A distant friend relayed this one. He was drunk and a cop pulled him over. He said the first thing he did was stuff a handful of pennies in his mouth and then spit them out as the officer approached the car. He said a short time later he was given a breathalizer test and because of the copper alloy residue (or whatever) the breathalizer tester went bonkers and they couldn't get an accurate evaluation and was off the hook.


--------------------------------------------------------------------------------

[Collected on the Internet, 2001]
Here's something I heard a little over a year ago supposedly from a friend of a friend. At the time my friend told me that he heard that several states were trying to outlaw Icebreakers gum because it would disguise alcoholic content in breathalyzer tests and the readings would come out negative. As far as I know, Icebreakers is still being sold and I have yet to hear about a real lawsuit or a law being made to stop it.

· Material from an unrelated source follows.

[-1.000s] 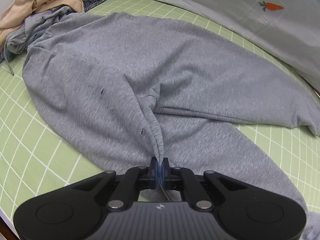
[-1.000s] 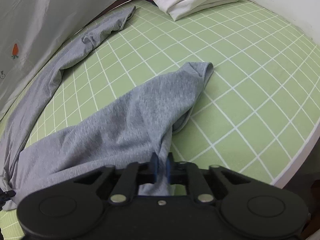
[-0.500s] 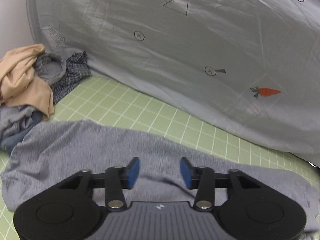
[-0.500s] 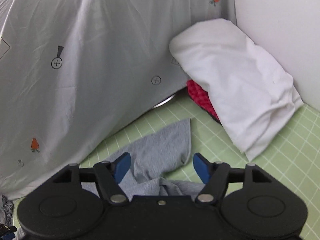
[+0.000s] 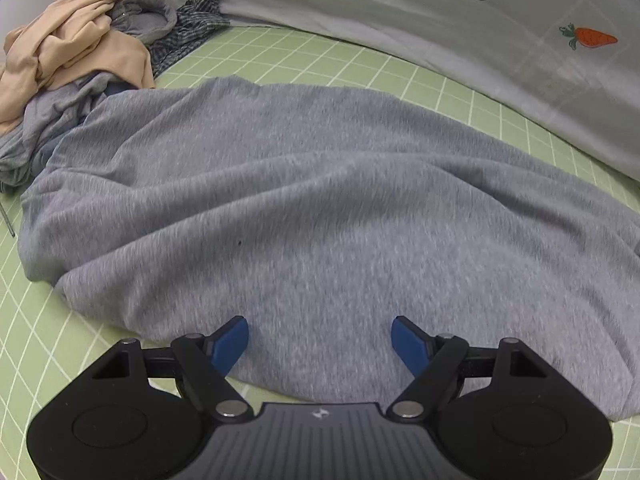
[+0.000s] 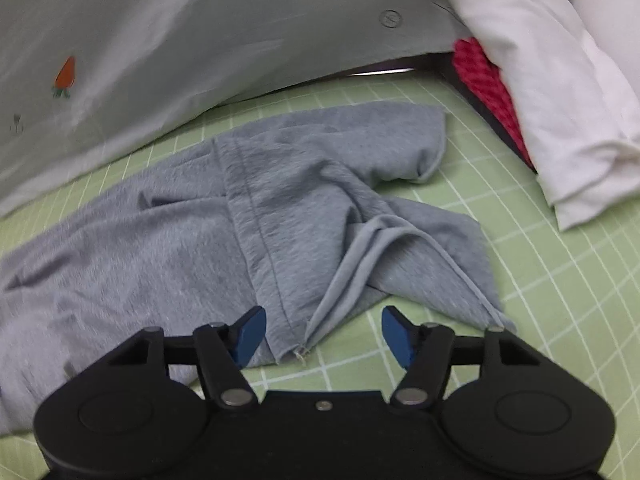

Origins: Everyone is in favor of keeping drunk drivers off the road, but no one ever wants to think of himself as falling into that category. For this reason, we adore the notion of little easy-to-do tricks that will keep us, the occasional overindulgers, from being rounded up and tossed into the hoosegow as if we were actual miscreants who make our roads dangerous. It's not for those lawless killers who routinely get totaled then slip behind the wheel of a car, you understand. It's for us, the ordinary folk who get pulled over that one time we had a drink on our way home.

All imaginary halos and denials aside, none of these tricks work. Pennies held in the mouth no more fool the breathalyzer than would hopping on one foot while reciting the Lord's Prayer. There's nothing magical about the presumed copper content of a one-cent piece that negates the test. (From 1982 on, the U.S. one-cent coin has been made of 97.5% zinc with a copper coating.) Likewise, although mints and various other breath treatments are at least somewhat effective on masking the odor of alcohol on the tippler's breath, they do nothing to affect the presence of demon rum in that person's system. In other words, even if the smell is not detectable, the alcohol itself is.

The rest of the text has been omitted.